Tamoxifen, which has been used to treat women with breast cancer for nearly 20 years, is now on trial for possible liver toxicity. As you may know, in February, the Committee on Safety of Medicines approved the use of tamoxifen for use on 16,000 healthy women considered to have a risk of contracting breast cancer in the future. A trial has been planned by the Imperial Cancer Research Fund and the Cancer Research Campaign to see whether the drug could prevent cancer, with the blessing of the Medical Research Council.
The MRC has recently withdrawn its support for the trial for anyone other than women over 40 with a fourfold or greater relative risk of breast cancer. This means a woman with a first degree relative with breast cancer on both breasts or two first degree relatives with breast cancer, those with existing cancer or those with "hyperplasia" ie, abnormal cells that have not yet progressed on to cancer.
The reason for their misgivings has to do with the 20 mg per day dosage proposed for the trial. This dosage is considered equivalent to one that has caused highly malignant liver tumours in rats. It also caused DNA mutations in the animals after receiving the drug for at most six doses (and sometimes only one).
Although there is not enough data on the effects of the drug in the livers of man, there have been some suspicious findings. One Swedish trial, published in the Lancet, showed two cases of liver tumours. There are also associations between the drug and problems of the retina of the eye. All of these suspicions have caused the MRC to ask its toxicology unit to investigate the toxicity of the drug as a matter of urgency. The trial will now proceed without the MRC.
Says Dr Dai Rees, MRC secretary: "The MRC has no wish to spread alarm among women taking tamoxifen for proven cases of breast cancer. . . The trial in question seeks to use the drug in well women. We have taken the view that until more evidence is obtained to inform better risk/benefit calculations the best course is to proceed with caution."

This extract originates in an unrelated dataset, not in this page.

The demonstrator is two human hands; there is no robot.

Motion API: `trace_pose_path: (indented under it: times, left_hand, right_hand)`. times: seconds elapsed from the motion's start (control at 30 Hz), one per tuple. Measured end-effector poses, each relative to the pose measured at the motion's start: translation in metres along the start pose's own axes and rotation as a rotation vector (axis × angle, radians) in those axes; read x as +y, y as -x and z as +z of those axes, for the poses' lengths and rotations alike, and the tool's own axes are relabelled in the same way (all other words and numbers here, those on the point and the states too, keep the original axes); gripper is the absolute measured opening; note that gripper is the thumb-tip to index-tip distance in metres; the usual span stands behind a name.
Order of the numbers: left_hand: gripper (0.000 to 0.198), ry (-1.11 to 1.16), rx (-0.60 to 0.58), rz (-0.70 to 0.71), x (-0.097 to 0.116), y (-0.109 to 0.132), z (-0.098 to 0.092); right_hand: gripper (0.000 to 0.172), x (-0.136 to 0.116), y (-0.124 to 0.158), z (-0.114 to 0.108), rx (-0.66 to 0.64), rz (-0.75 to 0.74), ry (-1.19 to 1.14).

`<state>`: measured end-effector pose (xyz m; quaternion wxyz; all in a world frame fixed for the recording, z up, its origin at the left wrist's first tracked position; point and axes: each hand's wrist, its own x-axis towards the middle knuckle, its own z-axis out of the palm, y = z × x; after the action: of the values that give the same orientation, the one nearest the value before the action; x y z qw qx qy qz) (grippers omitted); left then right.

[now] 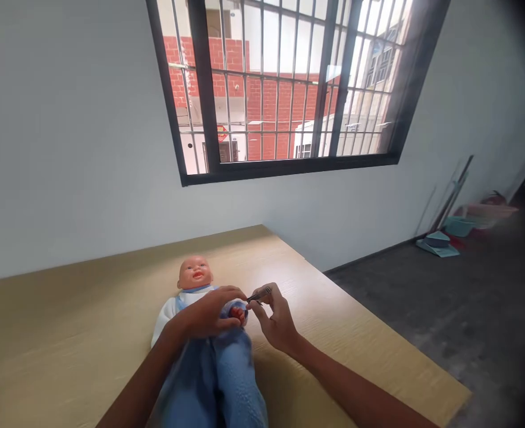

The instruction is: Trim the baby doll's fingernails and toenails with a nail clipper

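Observation:
A baby doll (239, 364) in blue trousers and a white and blue top lies on its back on a wooden table (88, 333), head toward the wall. My left hand (211, 312) reaches across its chest, thumb and fingers closed around its forearm near the cuff. The doll's small reddish hand (238, 314) sticks out between them. Pinched in my right hand (276, 318) is a small metal nail clipper (260, 293), its tip close to the doll's hand and my left fingertips. Whether the clipper touches the doll's fingers I cannot tell.
The table's right edge (369, 310) drops to a dark floor. Behind the table stands a white wall with a barred window (284, 160). Against the wall at right are a dustpan (438, 244), a long-handled tool (456, 190) and plastic basins (461, 226).

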<state>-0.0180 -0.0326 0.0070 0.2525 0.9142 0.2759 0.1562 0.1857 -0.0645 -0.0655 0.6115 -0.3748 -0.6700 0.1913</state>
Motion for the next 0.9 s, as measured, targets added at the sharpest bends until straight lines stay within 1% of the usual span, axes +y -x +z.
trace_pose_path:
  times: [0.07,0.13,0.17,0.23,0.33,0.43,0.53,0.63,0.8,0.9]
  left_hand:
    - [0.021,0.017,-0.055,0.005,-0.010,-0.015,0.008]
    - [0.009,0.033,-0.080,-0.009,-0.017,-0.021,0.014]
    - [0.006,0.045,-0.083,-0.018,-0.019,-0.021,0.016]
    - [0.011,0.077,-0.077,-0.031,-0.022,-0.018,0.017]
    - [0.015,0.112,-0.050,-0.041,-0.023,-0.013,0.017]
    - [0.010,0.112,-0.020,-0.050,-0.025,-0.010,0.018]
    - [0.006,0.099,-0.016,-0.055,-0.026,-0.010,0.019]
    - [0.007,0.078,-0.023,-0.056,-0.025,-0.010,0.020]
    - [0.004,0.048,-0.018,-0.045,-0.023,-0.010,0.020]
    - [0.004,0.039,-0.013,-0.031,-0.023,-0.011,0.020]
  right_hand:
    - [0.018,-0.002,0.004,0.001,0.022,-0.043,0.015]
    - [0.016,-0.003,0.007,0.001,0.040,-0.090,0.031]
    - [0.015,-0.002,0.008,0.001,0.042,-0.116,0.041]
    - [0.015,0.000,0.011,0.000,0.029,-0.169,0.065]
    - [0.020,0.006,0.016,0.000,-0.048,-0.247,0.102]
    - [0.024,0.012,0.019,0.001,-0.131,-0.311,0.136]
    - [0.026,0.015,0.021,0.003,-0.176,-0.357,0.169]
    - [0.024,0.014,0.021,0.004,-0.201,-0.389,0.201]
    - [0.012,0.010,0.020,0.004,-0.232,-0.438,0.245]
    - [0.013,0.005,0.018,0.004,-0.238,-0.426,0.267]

Among those who do have breast cancer, studies have shown that tamoxifen seems to reduce the rate of recurrence and death among women over 50 who take it. It also may reduce the risk of cancer in the well breast by 40 per cent, according to a study in the Lancet in January. Nevertheless, its benefits for young women have never been proved. Furthermore, one of the problems is that you need to take the drug for at least five years. This could cause a number of other problems, including secondary cancers.
Because the drug has oestrogen antagonist properties (reactions that reduce oestrogen, which is thought to aid tumour growth), one worry was that it might lower bone density in older women. A recent trial (New England Journal of Medicine, 26 March 1992) showed that it actually has a slightly favourable effect on bone density.
Nevertheless, nearly half the women taking tamoxifen report symptoms similar to those experienced in the menopause (hot flushes and vaginal dryness); 10 per cent quit the drug because they find the side effects unacceptable. The drug has also been associated with stroke or blood clots in 1 to 2 per cent of patients.
Finally, there is the risk of other cancers developing in other parts of the body. At least one trial in the Lancet (1989) showed an increase in endometrial cancer in women undergoing long term treatment with tamoxifen.
Whether or not you should take this drug depends on many variables, including your age, and whether you actually have breast cancer. If you haven't developed cancer it certainly seems prudent to avoid taking it, as a New England Journal editorial (same issue as above) suggests, until the trial on healthy women is completed. If you do decide to go ahead, make sure that your doctor closely monitors your liver, eyes and various reproductive organs for possible problems or tumours.